Task to complete: When you retype the data, keep every word exactly and include none of the pictures.

Data below:

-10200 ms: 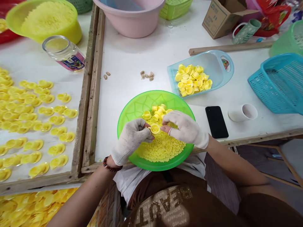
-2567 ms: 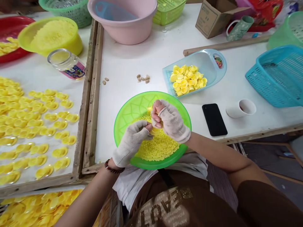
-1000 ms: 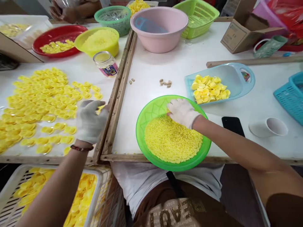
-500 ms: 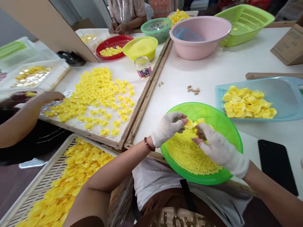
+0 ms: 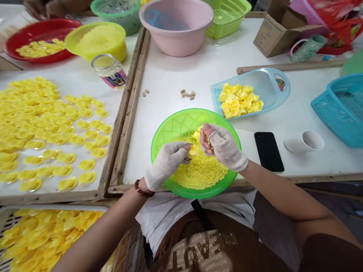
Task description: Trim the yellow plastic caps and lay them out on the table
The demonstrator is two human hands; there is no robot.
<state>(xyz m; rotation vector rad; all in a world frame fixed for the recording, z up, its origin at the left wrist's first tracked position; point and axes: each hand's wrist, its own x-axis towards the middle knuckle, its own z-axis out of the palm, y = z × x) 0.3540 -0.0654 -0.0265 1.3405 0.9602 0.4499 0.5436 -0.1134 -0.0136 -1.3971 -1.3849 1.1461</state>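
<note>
My left hand point(image 5: 168, 160), in a white fingertip-less glove, pinches a small round yellow plastic cup point(image 5: 193, 151) between thumb and fingers. It hovers over a bright green basin point(image 5: 167, 130) that holds a heap of yellow granules point(image 5: 200, 174). Beside it, on the right, my right hand point(image 5: 222, 146) is gloved the same way, its fingers curled inward around a few granules. The two hands are apart. More yellow cups point(image 5: 197, 134) lie in the basin behind the hands, partly hidden by the right one.
A light blue scoop tray point(image 5: 268, 96) of yellow cups lies behind the basin. On the right are a phone point(image 5: 269, 151), a white cup point(image 5: 303, 142) and a blue basket point(image 5: 340, 109). Leftward, past a wooden edge point(image 5: 129, 109), many yellow pieces point(image 5: 36, 109) cover the table, near a jar point(image 5: 109, 71).
The view has swung right, bringing the white cup, blue basket and mug into sight. My right hand has lifted slightly away from the left, its fingers curled tighter. My left still holds the yellow cup.
</note>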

Response to the exercise:
-10200 ms: 
-2567 ms: 
-1000 ms: 
-500 ms: 
+0 ms: 
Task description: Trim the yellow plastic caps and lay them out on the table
The demonstrator is two human hands; there is no robot.
<state>(xyz m; rotation vector rad; all in a world frame fixed for the recording, z up, its origin at the left wrist's first tracked position; point and axes: each hand's wrist, its own x-axis towards the middle knuckle, its own z-axis out of the palm, y = z × x) 0.3540 -0.0654 -0.0265 1.3405 0.9602 0.4499 0.5436 -0.1134 -0.0136 -1.3971 -1.3849 1.1461</state>
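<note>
My left hand point(image 5: 168, 160), in a white fingertip-less glove, pinches a small round yellow plastic cup point(image 5: 193, 151) between thumb and fingers. It hovers over a bright green basin point(image 5: 167, 130) that holds a heap of yellow granules point(image 5: 200, 174). Beside it, on the right, my right hand point(image 5: 222, 146) is gloved the same way, its fingers curled inward around a few granules. The two hands are apart. More yellow cups point(image 5: 197, 134) lie in the basin behind the hands, partly hidden by the right one.
A light blue scoop tray point(image 5: 268, 96) of yellow cups lies behind the basin. On the right are a phone point(image 5: 269, 151), a white cup point(image 5: 303, 142) and a blue basket point(image 5: 340, 109). Leftward, past a wooden edge point(image 5: 129, 109), many yellow pieces point(image 5: 36, 109) cover the table, near a jar point(image 5: 109, 71).
The view has swung right, bringing the white cup, blue basket and mug into sight. My right hand has lifted slightly away from the left, its fingers curled tighter. My left still holds the yellow cup.
</note>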

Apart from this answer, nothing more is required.